SECTION 1.07 NOTICE OF SHAREHOLDER BUSINESS AT ANNUAL MEETING. At an annual
meeting of shareholders, only such business shall be conducted as shall have
been brought before the meeting (a) by or at the direction of the Board of
Directors or (b) by any shareholder of the corporation who complies with the
notice procedures set forth in this Section 1.07. For business to be properly
brought before an annual meeting by a shareholder, the shareholder must have
given timely notice thereof in writing to the Secretary of the corporation. To
be timely, a shareholder's notice must be delivered to or mailed and received at
the principal executive offices of the corporation not less than thirty days nor
more than fifty days prior to the meeting; PROVIDED, HOWEVER, that in the event
that less than forty days' notice or prior public disclosure of the date of the
meeting is given or made to shareholders, notice by the shareholder to be timely
must be received not later than the close of business on the tenth day following
the day on which such notice of the date of the annual meeting was mailed or
such public disclosure was made. A shareholder's notice to the Secretary shall
set forth as to each matter the shareholder proposes to bring before the annual
meeting (a) a brief description of the business desired to be brought before the
annual meeting and the reasons for conducting such business at the annual
meeting, (b) the name and address, as they appear on the corporation's books, of
the shareholder proposing such business, (c) the class and number of shares of
the corporation which are beneficially owned by the shareholder and (d) any
material interest of the shareholder in such business. Notwithstanding anything
in these By-Laws to the contrary, no business shall be conducted at an annual
meeting except in accordance with the procedures set forth in this Section 1.07
and Section 2.03. The Chairman of an annual meeting shall, if the facts warrant,
determine and declare to the meeting that business was not properly brought
before the meeting and in accordance with the provisions of this Section 1.07
and Section 2.03, and if he should so determine, he shall so declare to the
meeting and any such business not properly brought before the meeting shall not
be transacted.
ARTICLE II
BOARD OF DIRECTORS
SECTION 2.01 NUMBER AND QUALIFICATIONS. The business of the corporation
shall be managed by its Board of Directors. The number of directors constituting
the entire Board of Directors shall be not less than seven nor more than
fifteen, as shall be fixed from time to time by vote of a majority of the entire
Board of Directors. Each director shall be at least 21 years of age. Directors
need not be shareholders. No Officer-Director who shall have attained age 65, or
earlier relinquishes his responsibilities and title, shall be eligible to serve
as a director.
SECTION 2.02 ELECTION. At each annual meeting of shareholders, directors
shall be elected by a plurality of the votes to hold office until the next
annual meeting.
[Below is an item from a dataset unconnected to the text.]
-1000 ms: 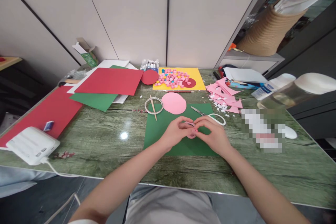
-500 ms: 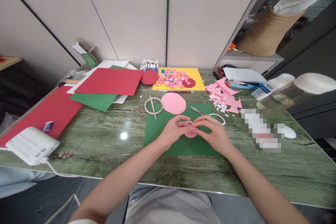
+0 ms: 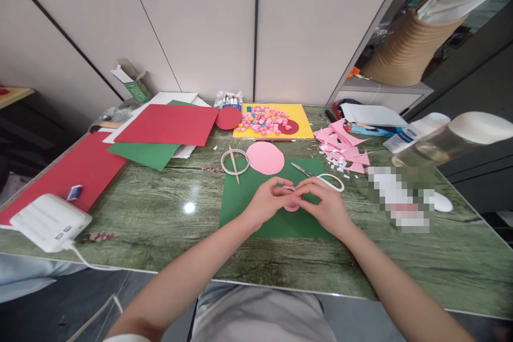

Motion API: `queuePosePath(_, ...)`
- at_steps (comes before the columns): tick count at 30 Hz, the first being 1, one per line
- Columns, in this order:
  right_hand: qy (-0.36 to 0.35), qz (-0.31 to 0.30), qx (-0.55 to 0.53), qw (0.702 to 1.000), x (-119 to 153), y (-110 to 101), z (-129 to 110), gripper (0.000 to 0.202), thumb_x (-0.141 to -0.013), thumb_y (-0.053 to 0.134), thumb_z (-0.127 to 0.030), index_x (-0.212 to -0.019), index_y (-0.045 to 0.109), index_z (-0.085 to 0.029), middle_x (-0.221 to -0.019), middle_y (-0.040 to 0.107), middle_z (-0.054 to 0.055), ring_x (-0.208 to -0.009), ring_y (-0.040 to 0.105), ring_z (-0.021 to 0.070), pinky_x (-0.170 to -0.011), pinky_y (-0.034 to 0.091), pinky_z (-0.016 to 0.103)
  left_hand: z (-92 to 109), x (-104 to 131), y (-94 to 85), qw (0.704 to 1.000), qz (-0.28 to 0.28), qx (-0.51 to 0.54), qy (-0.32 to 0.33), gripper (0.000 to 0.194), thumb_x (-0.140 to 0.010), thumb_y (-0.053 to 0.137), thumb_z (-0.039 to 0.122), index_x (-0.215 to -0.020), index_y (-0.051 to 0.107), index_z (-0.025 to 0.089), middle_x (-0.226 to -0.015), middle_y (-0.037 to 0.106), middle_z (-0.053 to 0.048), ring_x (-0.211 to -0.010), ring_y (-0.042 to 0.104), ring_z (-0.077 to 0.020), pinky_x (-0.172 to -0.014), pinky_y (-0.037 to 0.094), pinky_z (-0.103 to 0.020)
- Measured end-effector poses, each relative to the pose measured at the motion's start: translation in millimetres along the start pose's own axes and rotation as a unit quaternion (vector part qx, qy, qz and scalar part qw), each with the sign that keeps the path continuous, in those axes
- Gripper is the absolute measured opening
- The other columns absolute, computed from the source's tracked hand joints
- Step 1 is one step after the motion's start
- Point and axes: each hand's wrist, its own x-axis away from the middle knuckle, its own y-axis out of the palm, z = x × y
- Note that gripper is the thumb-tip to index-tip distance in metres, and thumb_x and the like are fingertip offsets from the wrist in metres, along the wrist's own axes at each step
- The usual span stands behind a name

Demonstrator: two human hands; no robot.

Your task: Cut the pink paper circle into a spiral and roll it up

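Between my two hands, above a green paper sheet (image 3: pixel 276 224), is a small round pink paper piece (image 3: pixel 291 204). My left hand (image 3: pixel 269 200) pinches its left side, thumb and fingers closed. From the right, my right hand (image 3: pixel 324 203) closes thumb and fingertips on the same piece; the fingers partly cover it. Just behind lies a larger pink paper circle (image 3: pixel 265 157). Scissors (image 3: pixel 331 181) with white handles rest beside my right hand. A ring (image 3: pixel 234 162) and a pointed wooden stick (image 3: pixel 234 163) lie across the sheet's left back corner.
Pink paper scraps (image 3: pixel 344 144) lie at back right. A yellow sheet (image 3: pixel 302 112) bears many small pink pieces. Red paper (image 3: pixel 168 123) and other sheets are stacked at left. A white power adapter (image 3: pixel 50 222) with a cord sits front left; a clear bottle (image 3: pixel 433 149) lies right.
Both hands keep hold of the small pink piece. They have shifted only very slightly; the things on the table look unmoved.
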Motion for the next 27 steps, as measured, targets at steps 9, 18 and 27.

Subject to the provisions of the statute, of the Certificate of
Incorporation and of the By-Laws, each director shall hold office until the
expiration of the term for which elected, and until his successor has been
elected and qualified.
SECTION 2.03 NOMINATION AND NOTIFICATION OF NOMINATION. Subject to the
rights of holders of any class or series of stock having a preference over the
Common Stock as to dividends or upon liquidation, nominations for the election
of directors may be made by the Board of Directors or to any committee appointed
by the Board of Directors or by any shareholder entitled to vote in the election
of directors generally. However, any shareholder entitled to vote in the
election of directors generally may nominate one or more persons for election as
directors at a meeting only if written notice of such shareholder's intent to
make such nomination or nominations has been given, either by personal delivery
or by United States mail, postage prepaid, to the Secretary of the corporation
not later than (i) with respect to an election to be held at an annual meeting
of shareholders ninety days in advance of such meeting, and (ii) with respect to
an election to be held at a special meeting of shareholders for the election of
directors, the close of business on the seventh day following the date on which
notice of such meeting is first given to shareholders. Each such notice shall
set forth: (a) the name and address of the shareholder who intends to make the
nomination and of the person or persons to be nominated; (b) a representation
that the shareholder is a holder of record of stock of the corporation entitled
to vote at such meeting and intends to appear in person or by proxy at the
meeting to nominate the
person or persons specified in the notice; (c) a description of all arrangements
or understandings between the shareholder and each nominee and any other person
or persons (naming such person or persons) pursuant to which the nomination or
nominations are to be made by the shareholder; (d) such other information
regarding each nominee proposed by such shareholder as would be required to be
included in a proxy statement filed pursuant to the proxy rules of the
Securities and Exchange Commission, had the nominee been nominated, or intended
to be nominated, by the Board of Directors; and (e) the consent of each nominee
to serve as a director of the corporation if so elected. At the request of the
Board of Directors, any person nominated by the Board of Directors for election
as a director shall furnish to the Secretary of the corporation that information
required to be set forth in a shareholder's notice of nomination which pertains
to the nominee. No person shall be eligible for election as a director of the
corporation unless nominated in accordance with the procedures set forth in the
By-Laws. The Chairman of the meeting shall, if the facts warrant, determine and
declare to the meeting that a nomination was not made in accordance with the
procedures prescribed by these By-Laws, and if he should so determine, he shall
so declare to the meeting and the defective nomination shall be disregarded.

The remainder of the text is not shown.